In this case, the VM is nothing more than a different way of maintaining an image of an OS install, and if it works, it's not a half bad idea, IMO.
In the companies I work with, I encourage the use of network installable operating systems. With the right up-front work you can configure a boot server on your office network which will install your base operating system, all the drivers you need for your hardware, and all the software you'll use. Not only will this bail you out in a disaster scenario where you lose a machine, but it makes deploying hardware for new employees trivial.
This is easier with Linux than it is with Windows or Mac, but the latter two can work in this manner too.
I use the same network install methods for deploying servers in a live environment too.
The Virtualisation approach isn't a bad answer to the same problem, but to me it doesn't seem quite as clean.
That's not the way to go.
When you are developing you want to have many tools, some which require a lot of computing power.Keep in mind that (IIRC, I couldn't find it on VBox website ) only emulates a PIV.

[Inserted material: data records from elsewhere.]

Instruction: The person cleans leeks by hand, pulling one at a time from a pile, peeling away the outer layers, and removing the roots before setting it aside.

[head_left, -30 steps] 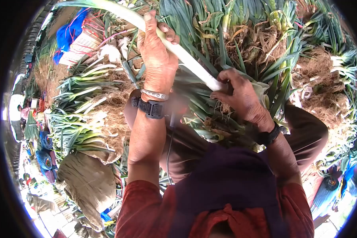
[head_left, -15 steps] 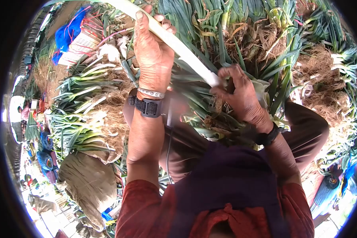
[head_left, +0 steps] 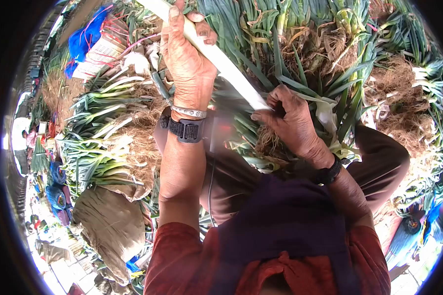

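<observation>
My left hand is palm up at the upper middle, wrapped around a leek. The leek slants from the top edge down to the right, its white shaft bare and bright. At its lower end my right hand is closed, with thumb and curled fingers against the stalk's tip. Just right of this hand hangs a pale, thin strip of leek skin. Beneath the right hand lie brown roots and green leaves. The leek's upper end runs out of view.
Piled leeks with green leaves spread ahead of me. More lie in rows on the left and on the right with hairy roots. A wicker basket and blue plastic stand upper left; brown cloth lies lower left.
The leek has shifted slightly, with its lower end a little further left. My right hand has moved slightly left, and the pale skin strip beside it shows more.
</observation>
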A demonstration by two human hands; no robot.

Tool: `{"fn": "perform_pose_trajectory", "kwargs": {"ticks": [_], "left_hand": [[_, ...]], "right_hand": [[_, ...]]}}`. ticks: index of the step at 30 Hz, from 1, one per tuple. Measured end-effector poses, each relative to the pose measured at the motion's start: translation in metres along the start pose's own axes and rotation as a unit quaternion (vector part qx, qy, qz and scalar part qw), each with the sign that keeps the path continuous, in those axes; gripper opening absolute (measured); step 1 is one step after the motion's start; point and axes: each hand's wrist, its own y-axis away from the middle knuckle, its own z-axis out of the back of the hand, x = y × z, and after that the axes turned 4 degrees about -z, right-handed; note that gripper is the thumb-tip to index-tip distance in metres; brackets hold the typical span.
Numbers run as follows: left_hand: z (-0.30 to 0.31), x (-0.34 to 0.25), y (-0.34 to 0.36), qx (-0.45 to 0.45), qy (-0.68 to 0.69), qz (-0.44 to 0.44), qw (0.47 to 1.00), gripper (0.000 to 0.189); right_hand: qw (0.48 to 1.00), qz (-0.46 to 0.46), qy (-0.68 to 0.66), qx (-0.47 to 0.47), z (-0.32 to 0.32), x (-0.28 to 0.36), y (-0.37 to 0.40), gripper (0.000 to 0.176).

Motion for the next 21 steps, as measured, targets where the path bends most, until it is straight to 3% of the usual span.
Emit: {"fn": "perform_pose_trajectory", "kwargs": {"ticks": [3, 6, 9, 13, 14, 16, 18, 21], "left_hand": [[-0.003, 0.000, 0.002, -0.020, 0.022, 0.027, 0.999, 0.028], [-0.008, -0.003, 0.005, -0.039, 0.029, 0.024, 0.999, 0.029], [0.025, 0.012, -0.010, -0.040, 0.061, 0.052, 0.996, 0.035], [0.036, 0.016, -0.019, -0.088, 0.028, 0.035, 0.995, 0.031], [0.039, 0.015, -0.023, -0.083, 0.034, 0.032, 0.995, 0.030], [0.039, 0.014, -0.020, -0.070, 0.070, 0.026, 0.995, 0.025], [0.036, 0.017, -0.019, -0.063, 0.050, 0.012, 0.997, 0.022], [0.032, 0.018, -0.019, -0.120, 0.023, -0.002, 0.992, 0.017]], "right_hand": [[1.000, 0.004, 0.014, -0.001, -0.007, 0.002, 0.006, 0.039], [0.994, 0.070, 0.086, 0.017, 0.002, 0.013, 0.006, 0.033], [0.955, 0.252, 0.156, 0.020, 0.010, 0.015, 0.013, 0.035], [0.953, 0.281, 0.093, 0.060, 0.016, 0.003, 0.017, 0.035], [0.961, 0.267, 0.062, 0.020, 0.008, 0.000, 0.016, 0.037], [0.994, 0.066, 0.082, 0.004, 0.000, 0.002, 0.015, 0.039], [0.990, -0.061, 0.118, 0.039, -0.002, 0.002, 0.013, 0.040], [0.981, 0.114, 0.157, 0.015, -0.001, -0.002, 0.016, 0.041]]}}
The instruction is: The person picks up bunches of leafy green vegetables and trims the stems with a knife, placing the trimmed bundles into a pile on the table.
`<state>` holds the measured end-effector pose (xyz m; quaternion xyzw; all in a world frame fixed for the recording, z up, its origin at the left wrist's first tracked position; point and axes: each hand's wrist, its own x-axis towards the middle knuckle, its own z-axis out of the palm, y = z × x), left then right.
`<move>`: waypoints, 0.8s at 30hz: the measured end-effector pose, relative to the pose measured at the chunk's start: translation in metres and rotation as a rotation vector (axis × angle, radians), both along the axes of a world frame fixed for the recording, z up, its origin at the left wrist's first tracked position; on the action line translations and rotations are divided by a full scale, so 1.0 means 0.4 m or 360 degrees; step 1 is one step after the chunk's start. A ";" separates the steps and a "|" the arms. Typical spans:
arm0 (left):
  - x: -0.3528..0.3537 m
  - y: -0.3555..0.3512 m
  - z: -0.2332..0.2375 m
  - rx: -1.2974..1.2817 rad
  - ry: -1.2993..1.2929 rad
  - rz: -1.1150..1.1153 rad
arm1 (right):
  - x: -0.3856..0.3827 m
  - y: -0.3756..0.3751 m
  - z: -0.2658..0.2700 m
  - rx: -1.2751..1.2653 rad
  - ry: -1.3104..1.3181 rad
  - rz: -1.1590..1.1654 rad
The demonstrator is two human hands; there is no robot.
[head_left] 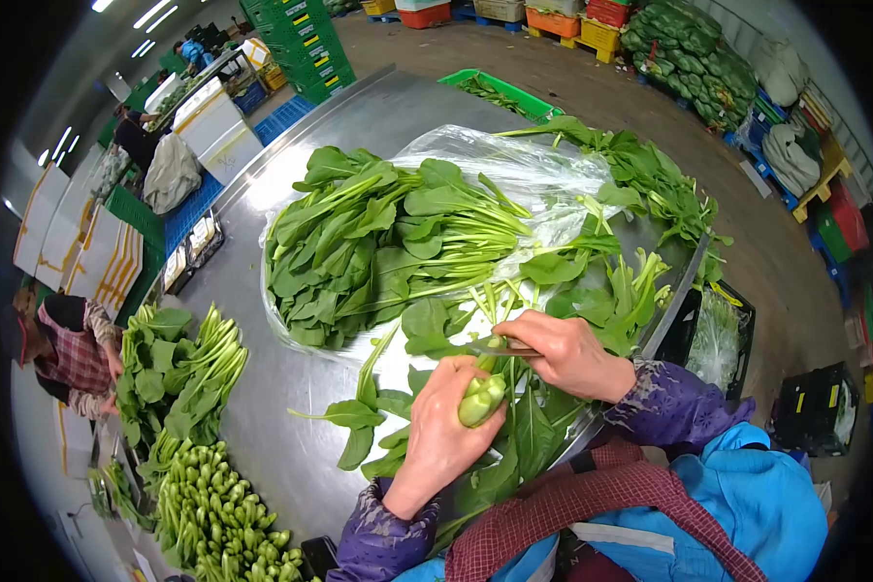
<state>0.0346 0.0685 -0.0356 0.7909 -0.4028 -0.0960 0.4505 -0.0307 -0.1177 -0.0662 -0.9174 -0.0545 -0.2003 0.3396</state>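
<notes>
My left hand (448, 427) is closed round a leafy green plant, its thick pale green stem base (482, 400) showing between the fingers. In my right hand (572, 354) is a small knife (511, 350), its blade lying across the stems just above my left hand. Loose leaves (538, 432) lie below and around both hands. Beyond them, a large heap of leafy greens (359, 242) rests on a clear plastic sheet (466, 145) on the metal table (281, 388).
Trimmed greens with their cut ends outward (218, 504) are piled at the lower left. A co-worker (73, 339) stands at the left edge. More leaves (650, 175) hang over the table's right edge, near a black crate (713, 339). A green crate (500, 92) is beyond the table.
</notes>
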 end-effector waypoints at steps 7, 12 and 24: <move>-0.008 0.004 0.015 0.0029 0.0302 -0.0100 | 0.002 0.000 -0.005 -0.0284 -0.0060 -0.0073; 0.000 0.027 0.001 -0.0068 0.0309 -0.0209 | -0.002 -0.095 -0.047 0.0192 0.0473 -0.0151; 0.044 0.059 -0.018 -0.0218 0.1386 -0.0383 | 0.022 -0.002 0.015 0.0966 0.0449 0.0621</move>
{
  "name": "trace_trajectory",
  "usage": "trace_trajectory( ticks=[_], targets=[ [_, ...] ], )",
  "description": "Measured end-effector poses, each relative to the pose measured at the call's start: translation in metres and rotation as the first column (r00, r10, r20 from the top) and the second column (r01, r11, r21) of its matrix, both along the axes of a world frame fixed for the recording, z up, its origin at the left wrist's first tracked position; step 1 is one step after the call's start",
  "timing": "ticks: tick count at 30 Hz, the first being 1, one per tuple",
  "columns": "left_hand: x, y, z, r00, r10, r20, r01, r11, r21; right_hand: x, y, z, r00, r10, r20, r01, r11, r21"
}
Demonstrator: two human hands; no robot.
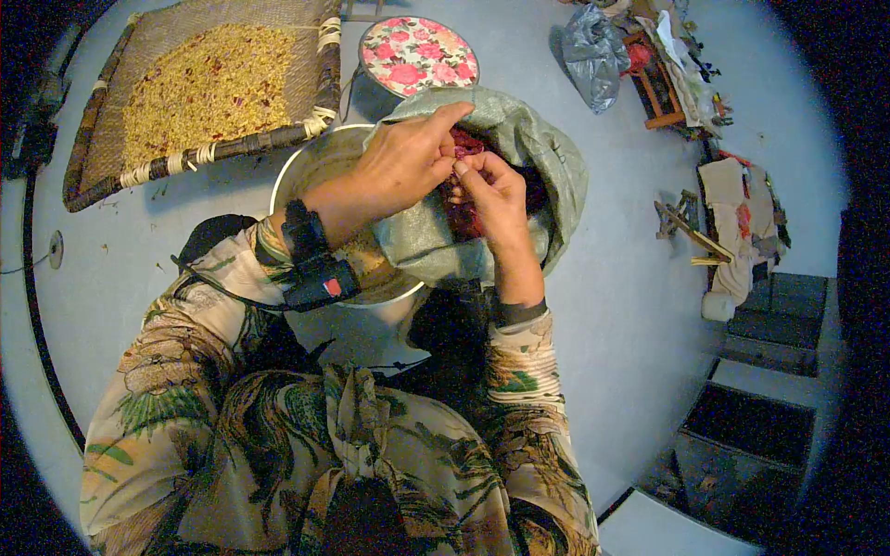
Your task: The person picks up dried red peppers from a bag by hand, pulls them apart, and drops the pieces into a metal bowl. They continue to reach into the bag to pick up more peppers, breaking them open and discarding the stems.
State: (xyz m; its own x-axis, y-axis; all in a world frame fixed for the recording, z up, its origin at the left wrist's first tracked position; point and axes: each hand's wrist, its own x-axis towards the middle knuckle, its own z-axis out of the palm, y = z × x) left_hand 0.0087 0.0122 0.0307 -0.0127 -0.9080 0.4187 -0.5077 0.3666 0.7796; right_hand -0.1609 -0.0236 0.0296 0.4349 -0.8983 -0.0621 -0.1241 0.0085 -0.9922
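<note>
My left hand (399,167) and my right hand (496,190) meet over the mouth of a pale green woven sack (547,139). Thumbs and fingertips of both are pinched together on something small, mostly hidden by the fingers. Dark red, shiny pieces (466,218) that look like dried chillies fill the sack just below my hands. Under my left forearm and partly behind the sack stands a wide, white-rimmed basin (287,171), with some pale yellowish bits inside.
A wood-framed mesh tray (88,153) at upper left holds yellow grains mixed with red bits (209,93). Behind the basin is a round flower-patterned stool (417,54). A grey plastic bag (593,56), a wooden frame (649,88) and cloth-covered furniture (728,213) line the right side.
</note>
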Motion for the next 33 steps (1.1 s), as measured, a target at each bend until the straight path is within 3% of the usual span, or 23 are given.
trace_trajectory(
  ticks=[5, 14, 20, 26, 29, 33],
  targets=[
    [0.0, 0.001, 0.002, 1.0, 0.009, 0.004, -0.009, 1.0, 0.008, 0.002, 0.001, 0.001, 1.0, 0.0, 0.002, 0.0, 1.0, -0.002],
    [0.0, -0.003, 0.002, 0.905, 0.017, -0.425, 0.038, 0.992, 0.119, 0.001, -0.001, 0.006, 0.998, -0.025, 0.065, 0.02, 0.997, 0.07],
    [0.004, -0.007, 0.0, 0.829, 0.009, -0.559, 0.107, 0.979, 0.175, -0.002, -0.004, 0.005, 0.997, -0.072, 0.042, 0.069, 0.994, 0.083],
    [0.004, 0.001, 0.002, 0.943, -0.07, -0.325, 0.121, 0.983, 0.137, -0.002, -0.005, 0.004, 0.997, -0.077, 0.015, 0.076, 0.996, 0.049],
    [0.004, 0.004, 0.006, 0.993, -0.028, -0.116, 0.034, 0.998, 0.051, 0.0, -0.002, 0.005, 0.998, -0.057, -0.013, 0.058, 0.998, 0.017],
    [0.002, 0.002, 0.003, 0.999, 0.012, -0.053, -0.011, 1.0, 0.029, 0.003, 0.001, 0.005, 0.999, -0.042, -0.017, 0.041, 0.997, -0.063]
  ],
)
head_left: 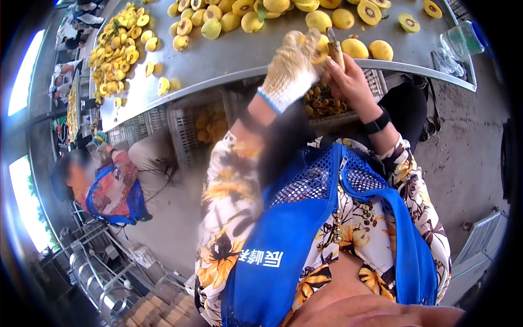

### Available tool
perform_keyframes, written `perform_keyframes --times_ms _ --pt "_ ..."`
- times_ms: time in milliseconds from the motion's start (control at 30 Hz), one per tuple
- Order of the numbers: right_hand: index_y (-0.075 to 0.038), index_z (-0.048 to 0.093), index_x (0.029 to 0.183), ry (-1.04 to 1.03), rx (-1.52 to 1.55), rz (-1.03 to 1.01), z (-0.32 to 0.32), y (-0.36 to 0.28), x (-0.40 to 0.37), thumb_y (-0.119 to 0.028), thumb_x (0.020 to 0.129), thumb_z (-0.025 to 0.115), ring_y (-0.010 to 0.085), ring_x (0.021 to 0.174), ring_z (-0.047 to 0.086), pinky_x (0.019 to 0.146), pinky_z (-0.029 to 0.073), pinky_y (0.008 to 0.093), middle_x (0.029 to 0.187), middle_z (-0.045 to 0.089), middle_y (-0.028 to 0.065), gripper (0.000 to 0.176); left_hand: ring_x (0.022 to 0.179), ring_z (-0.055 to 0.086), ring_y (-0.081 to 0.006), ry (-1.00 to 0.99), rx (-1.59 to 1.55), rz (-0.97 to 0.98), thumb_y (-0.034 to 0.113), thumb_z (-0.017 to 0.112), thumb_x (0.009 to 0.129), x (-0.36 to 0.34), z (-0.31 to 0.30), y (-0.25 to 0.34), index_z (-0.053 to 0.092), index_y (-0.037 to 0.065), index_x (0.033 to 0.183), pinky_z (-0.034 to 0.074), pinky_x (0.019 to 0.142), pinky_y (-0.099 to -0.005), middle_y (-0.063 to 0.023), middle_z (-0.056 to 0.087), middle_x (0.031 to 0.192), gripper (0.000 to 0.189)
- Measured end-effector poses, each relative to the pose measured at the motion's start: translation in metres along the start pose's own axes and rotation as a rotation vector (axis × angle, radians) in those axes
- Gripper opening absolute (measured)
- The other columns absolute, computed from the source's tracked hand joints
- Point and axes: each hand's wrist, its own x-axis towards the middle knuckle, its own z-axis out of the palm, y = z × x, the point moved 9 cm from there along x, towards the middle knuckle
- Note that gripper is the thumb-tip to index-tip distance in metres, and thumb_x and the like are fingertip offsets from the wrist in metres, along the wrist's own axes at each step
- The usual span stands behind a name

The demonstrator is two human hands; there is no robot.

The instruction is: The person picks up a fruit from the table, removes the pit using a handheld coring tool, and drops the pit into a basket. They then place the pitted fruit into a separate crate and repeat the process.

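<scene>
My left hand (290,68), in a knitted white glove stained yellow, is closed round a yellow fruit (321,50) just over the near edge of the metal table (229,68). My bare right hand (348,82), with a dark band on its wrist, grips a small tool (335,50) with a wooden handle and a metal end. The tool is upright beside the fruit; whether they touch cannot be told. Beyond the hands lie whole and halved yellow fruits (251,22), some halves with brown centres.
Many fruit halves (117,54) cover the table's left end. A clear jar (463,41) stands at its right end. Below the edge are crates, one with brown-and-yellow pieces (321,103), another with yellow fruit (211,126). A co-worker (114,188) sits at left.
</scene>
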Motion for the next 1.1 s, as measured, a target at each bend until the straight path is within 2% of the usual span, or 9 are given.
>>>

At the moment only one VM simulates a dual core CPU, and that's very new. This is important because there are race conditions that can only be seen on multiple CPU machines, so you want to test your code under multiple CPU/cores.
I think a simpler and better thing to do is make a disk image of your system and configuration partitions, restore it once a month to keep a clean system, and restore it
when ever your system gets mussed.
Now a quick word about Windows, since the other systems where I have done this are no problem. The partitions that you image, should not be changed in between. Not a problem
for other OS's, but some briliant person decided to put Profiles on Windows smack dab in the system files. I simply make it a point to not put anything in my Profile (or on my Desktop which is in my Profile ) that I'm not willing to lose.